**Exercise data:**
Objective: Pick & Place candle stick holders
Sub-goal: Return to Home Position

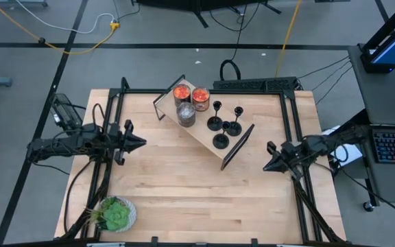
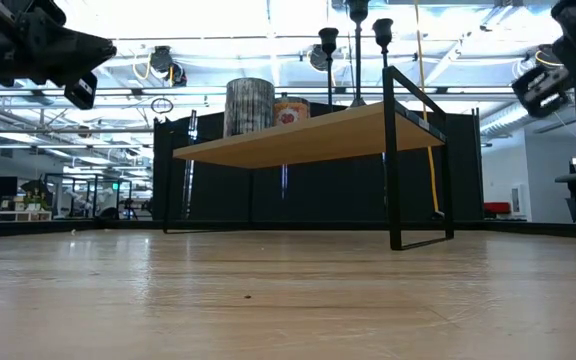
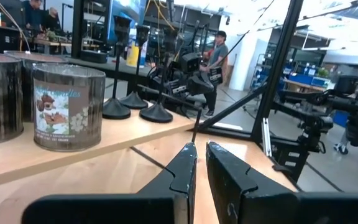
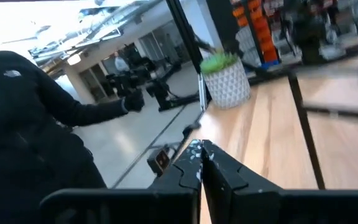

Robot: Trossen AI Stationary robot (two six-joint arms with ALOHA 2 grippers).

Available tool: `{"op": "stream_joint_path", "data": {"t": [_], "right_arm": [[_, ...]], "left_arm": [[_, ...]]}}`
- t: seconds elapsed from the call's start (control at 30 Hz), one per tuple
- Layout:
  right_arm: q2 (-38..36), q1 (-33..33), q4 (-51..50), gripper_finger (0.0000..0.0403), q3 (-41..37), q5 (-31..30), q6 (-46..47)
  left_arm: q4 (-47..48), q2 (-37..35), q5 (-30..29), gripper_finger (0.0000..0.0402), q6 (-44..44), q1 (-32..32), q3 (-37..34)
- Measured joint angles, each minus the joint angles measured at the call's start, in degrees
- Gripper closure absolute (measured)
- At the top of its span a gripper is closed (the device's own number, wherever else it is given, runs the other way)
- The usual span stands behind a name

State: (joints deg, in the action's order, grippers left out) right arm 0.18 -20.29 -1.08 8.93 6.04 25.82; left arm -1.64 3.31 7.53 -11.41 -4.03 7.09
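Three small matte-black candle stick holders stand upright on their round bases at the right end of a raised wooden shelf. They also show in the left wrist view and, by their cups, in the low view. My left gripper hovers shut and empty left of the shelf, pointing toward it. My right gripper hovers shut and empty right of the shelf.
On the shelf's left end stand two jars with orange-red tops and a grey cylindrical jar. A potted green plant sits at the table's near left corner. A black frame runs along the table's edges. People show beyond the table.
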Motion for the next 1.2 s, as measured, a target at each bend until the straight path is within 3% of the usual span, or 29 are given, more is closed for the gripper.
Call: {"op": "stream_joint_path", "data": {"t": [0.27,0.6,0.8,1.0,1.2], "right_arm": [[0.01,0.02,3.08,0.0403,-4.69,-0.17,1.02],[-0.02,0.02,2.91,0.0403,-4.88,-4.57,-1.68],[-0.02,0.02,2.98,0.0403,-4.92,-5.34,-2.69],[-0.02,0.02,3.35,0.0403,-4.96,-5.90,-2.38],[-0.02,0.02,3.41,0.0403,-4.99,-5.90,-1.03]], "left_arm": [[4.92,0.06,-0.44,0.0360,1.20,0.00,0.00],[7.78,0.17,-11.50,0.0360,3.06,-0.02,0.00],[7.26,0.17,-10.93,0.0360,3.73,0.04,-0.03],[-1.95,0.15,-7.67,0.0360,5.23,0.48,-6.43],[-0.04,-0.70,-7.59,0.0360,5.47,0.46,-6.10]]}}
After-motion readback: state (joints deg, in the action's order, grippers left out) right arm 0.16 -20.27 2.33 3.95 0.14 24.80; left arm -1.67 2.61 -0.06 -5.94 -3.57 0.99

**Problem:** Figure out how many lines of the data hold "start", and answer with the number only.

**The completed task:** 2